Several people suggested that I write a Beginner’s Guide to Personal Finance, similar to the other guides in my Beginner’s Guide series. But unlike other topics like fitness and languages, the field of personal finance is well-trodden, and there exist mountains of content aimed at beginners, most of which is pretty good.

However, there are several points that I think the popular wisdom about personal finance either gets wrong or doesn’t emphasize enough, so instead of reinventing the wheel, I thought I would post a guide that only includes these.
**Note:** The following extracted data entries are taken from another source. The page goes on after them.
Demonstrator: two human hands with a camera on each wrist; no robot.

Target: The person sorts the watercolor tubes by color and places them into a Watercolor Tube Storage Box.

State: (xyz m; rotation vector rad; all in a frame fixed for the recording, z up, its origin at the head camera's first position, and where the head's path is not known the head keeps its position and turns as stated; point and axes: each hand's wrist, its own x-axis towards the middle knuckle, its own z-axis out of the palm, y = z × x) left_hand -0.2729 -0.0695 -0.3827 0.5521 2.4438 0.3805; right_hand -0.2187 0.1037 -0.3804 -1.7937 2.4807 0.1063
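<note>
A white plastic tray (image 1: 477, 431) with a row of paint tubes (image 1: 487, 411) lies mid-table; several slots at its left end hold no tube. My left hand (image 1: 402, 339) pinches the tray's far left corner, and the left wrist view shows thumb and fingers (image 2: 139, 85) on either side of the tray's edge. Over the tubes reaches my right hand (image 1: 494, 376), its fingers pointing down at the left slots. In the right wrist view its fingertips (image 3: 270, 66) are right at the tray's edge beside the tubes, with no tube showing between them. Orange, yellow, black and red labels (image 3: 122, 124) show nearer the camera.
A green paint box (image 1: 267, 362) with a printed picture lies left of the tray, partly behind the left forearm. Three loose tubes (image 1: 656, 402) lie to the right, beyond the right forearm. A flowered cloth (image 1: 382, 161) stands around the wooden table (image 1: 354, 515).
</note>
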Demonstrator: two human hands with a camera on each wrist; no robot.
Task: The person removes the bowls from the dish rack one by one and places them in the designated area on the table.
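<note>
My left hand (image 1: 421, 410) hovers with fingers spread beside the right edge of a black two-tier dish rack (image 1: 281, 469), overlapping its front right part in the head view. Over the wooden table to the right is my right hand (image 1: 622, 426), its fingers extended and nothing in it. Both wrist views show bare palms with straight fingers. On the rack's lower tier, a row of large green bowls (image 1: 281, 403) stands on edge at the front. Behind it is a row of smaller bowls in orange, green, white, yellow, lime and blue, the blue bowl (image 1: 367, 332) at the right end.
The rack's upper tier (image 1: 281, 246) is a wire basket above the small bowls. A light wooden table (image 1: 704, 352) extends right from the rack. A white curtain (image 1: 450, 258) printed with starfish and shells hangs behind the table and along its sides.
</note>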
Note: if you are just getting into personal finance, this isn’t yet the guide for you. I recommend basic overviews that will show you the nuts and bolts of index fund investing, budgeting, and basic frugality, like the r/personalfinance wiki or the book Your Money or Your Life by Vicki Robin.

Table of Contents

Calculate the Value of Your Time

Debt:

Don’t Pay Off More Than The Minimums On Your Student Loans

Use Leverage to Invest in Index Funds

Arbitrage and Side Hustles:

Credit Card and Bank Bonus Churning

Exploit Inefficient Markets Early

Catastrophic Health Plans, HSAs, and Cash

Kill Your Emergency Fund

Tax Considerations:

Traditional Is Better Than Roth For Almost Anyone

In a Low-Income Year, Roll Your Old 401K Into a Roth IRA

Tax Loss Harvesting

Calculate the Value of Your Time

This is probably the least unorthodox of all the advice I’m about to give, but for some reason, other personal finance resources fail to emphasize it, despite the fact that knowing what your time is worth at any given moment is the most important concept in personal finance.

Without this knowledge:

you can’t accept a job, because you don’t know if the salary is worth the amount of hours you’ll be working

you can’t start a side hustle, because you don’t know if it’s worth your free time for what you might make

you can’t make decisions about what products to buy, because you might waste more time finding the perfect price than the money you could earn with that time

Sure, most people have a rough idea of what their time is worth, but at the margins, there’s plenty of room for errors. Consider the following XKCD comic:

Know anyone like this? Hey, there’s no shame. We’ve all done it at one point or another. Using heuristics to calculate the value of your time on the fly is difficult work, and sometimes our brain gets the better of us. So let’s make it easier. Visit the following calculator: Clearer Thinking — What is your time really worth to you? After you have your value, store it somewhere you can reference it easily, and update it once a year, or whenever your life situation changes substantially. (e.g. you get a new job).

Debt

Many personal finance guides speak only in binaries: debt is bad, and you should get rid of it right away. The real truth is that low-interest debt is good and high-interest debt is bad. If you don’t have any debt, it might actually make sense to borrow money to invest, and you should only pay debt off when you can’t leverage it to make more money for yourself. Thus:

Don’t Pay Off More Than The Minimums On Your Student Loans

When I graduated from college, I constantly overheard chatter from my fellow graduates about how excited they were to get jobs so they could pay off their student loans. From an emotional perspective, I suppose I understand: the feeling that you owe someone money can be soul-crushing. But as soon as you get over this feeling, the soon you’re on the road to making money.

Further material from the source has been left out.